Wir wollen eine Impfpflicht zunächst begrifflich als eine moralische Pflicht des Einzelnen verstehen, einer Impfung auch dann zuzustimmen, wenn sie oder er es aus persönlichen Gründen vorzöge, nicht geimpft zu werden. In einem zweiten Schritt muss man fragen, ob eine Impfpflicht auch gesellschaftlich oder staatlich durchgesetzt werden soll und kann.

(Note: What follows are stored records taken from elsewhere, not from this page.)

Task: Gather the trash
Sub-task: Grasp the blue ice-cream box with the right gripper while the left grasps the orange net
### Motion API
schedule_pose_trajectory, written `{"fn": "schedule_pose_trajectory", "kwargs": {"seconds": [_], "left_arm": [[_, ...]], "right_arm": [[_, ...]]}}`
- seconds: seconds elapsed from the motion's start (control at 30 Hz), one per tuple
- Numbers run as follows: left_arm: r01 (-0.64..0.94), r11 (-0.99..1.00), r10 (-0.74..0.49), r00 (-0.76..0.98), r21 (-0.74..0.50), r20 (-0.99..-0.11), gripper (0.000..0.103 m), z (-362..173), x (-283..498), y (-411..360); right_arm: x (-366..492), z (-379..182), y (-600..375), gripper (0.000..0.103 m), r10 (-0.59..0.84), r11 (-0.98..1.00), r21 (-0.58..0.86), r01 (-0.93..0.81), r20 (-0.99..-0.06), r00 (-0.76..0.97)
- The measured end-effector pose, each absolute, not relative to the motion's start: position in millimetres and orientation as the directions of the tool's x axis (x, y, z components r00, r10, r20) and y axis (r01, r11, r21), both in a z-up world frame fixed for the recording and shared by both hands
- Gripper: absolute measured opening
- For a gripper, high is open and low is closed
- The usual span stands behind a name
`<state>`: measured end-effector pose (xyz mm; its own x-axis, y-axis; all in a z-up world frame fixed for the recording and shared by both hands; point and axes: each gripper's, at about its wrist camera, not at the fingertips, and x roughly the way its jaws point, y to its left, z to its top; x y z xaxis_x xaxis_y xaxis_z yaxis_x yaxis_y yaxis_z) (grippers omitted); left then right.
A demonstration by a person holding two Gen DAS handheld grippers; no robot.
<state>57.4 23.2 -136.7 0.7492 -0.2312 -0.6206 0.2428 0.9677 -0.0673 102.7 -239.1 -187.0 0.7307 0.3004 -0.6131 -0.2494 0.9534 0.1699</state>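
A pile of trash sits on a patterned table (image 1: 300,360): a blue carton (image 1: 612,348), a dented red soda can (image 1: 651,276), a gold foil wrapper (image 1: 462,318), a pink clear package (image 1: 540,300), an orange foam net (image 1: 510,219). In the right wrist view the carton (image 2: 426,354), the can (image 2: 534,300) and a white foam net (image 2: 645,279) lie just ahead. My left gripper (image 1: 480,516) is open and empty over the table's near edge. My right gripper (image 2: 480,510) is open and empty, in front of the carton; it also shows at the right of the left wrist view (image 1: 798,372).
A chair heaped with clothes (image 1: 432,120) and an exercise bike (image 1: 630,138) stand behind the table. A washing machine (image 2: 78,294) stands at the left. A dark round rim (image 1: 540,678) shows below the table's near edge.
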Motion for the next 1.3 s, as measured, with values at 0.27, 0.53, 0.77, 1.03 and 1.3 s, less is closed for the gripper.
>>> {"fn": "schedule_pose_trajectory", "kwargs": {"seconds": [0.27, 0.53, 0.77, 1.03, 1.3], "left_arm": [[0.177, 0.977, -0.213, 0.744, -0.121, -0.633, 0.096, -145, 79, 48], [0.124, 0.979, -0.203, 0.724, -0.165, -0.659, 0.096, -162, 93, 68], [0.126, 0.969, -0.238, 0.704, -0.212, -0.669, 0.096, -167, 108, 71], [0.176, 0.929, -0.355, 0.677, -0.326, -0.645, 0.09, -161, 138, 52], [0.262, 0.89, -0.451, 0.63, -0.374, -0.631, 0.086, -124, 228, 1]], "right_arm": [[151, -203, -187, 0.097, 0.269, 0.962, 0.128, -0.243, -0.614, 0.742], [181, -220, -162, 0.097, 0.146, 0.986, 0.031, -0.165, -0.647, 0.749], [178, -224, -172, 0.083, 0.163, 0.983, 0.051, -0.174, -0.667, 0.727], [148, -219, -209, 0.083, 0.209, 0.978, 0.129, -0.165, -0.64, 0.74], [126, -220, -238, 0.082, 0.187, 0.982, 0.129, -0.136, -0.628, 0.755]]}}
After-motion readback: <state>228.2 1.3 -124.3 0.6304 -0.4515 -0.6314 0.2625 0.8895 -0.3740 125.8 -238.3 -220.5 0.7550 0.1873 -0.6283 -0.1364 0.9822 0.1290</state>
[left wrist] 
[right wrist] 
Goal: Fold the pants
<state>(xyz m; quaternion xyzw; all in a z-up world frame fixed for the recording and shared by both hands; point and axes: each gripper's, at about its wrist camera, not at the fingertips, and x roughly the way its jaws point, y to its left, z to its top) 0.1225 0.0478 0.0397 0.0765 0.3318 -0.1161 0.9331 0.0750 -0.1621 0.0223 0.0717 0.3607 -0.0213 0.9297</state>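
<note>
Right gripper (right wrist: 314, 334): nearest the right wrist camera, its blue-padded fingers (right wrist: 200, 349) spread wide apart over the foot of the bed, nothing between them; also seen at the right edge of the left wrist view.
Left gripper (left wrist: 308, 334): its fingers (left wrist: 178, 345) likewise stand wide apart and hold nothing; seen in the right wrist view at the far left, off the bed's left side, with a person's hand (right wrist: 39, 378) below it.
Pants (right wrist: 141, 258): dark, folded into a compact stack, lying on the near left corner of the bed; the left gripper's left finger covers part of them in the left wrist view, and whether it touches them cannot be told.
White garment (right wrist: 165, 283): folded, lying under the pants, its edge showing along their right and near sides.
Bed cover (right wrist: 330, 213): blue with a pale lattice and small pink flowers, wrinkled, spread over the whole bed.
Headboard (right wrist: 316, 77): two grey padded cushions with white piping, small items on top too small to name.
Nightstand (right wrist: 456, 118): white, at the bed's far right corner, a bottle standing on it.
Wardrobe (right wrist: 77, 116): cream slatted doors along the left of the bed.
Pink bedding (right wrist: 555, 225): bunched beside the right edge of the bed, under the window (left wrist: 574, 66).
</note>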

In den vergangenen Jahrzehnten hat sich in der Medizinethik ein weitgehender Konsens herausgebildet, anhand welcher Kriterien eine Rechtfertigung politischer Maßnahmen wie eine Impfpflicht erfolgen sollte. Dabei geht es primär um eine Rechtfertigung staatlichen Handelns, aber die Argumente lassen sich auch für die Frage anwenden, ob es eine moralische Pflicht des Einzelnen gibt. Der zentrale Zielkonflikt wird zwischen individueller Entscheidungsfreiheit auf der einen und dem Gemeinwohl auf der anderen Seite gesehen, denn die Entscheidung der einzelnen Person, sich impfen zu lassen oder nicht, hat Konsequenzen für Dritte. In der Ökonomik nennt man so etwas einen externen Effekt, und dieser treibt einen Keil zwischen Eigeninteresse und Gemeinwohl. Diese Perspektive wird auch von der Medizinethik geteilt, denn dieser Externe Effekt macht die Impfentscheidung erst zu einer ethischen Frage.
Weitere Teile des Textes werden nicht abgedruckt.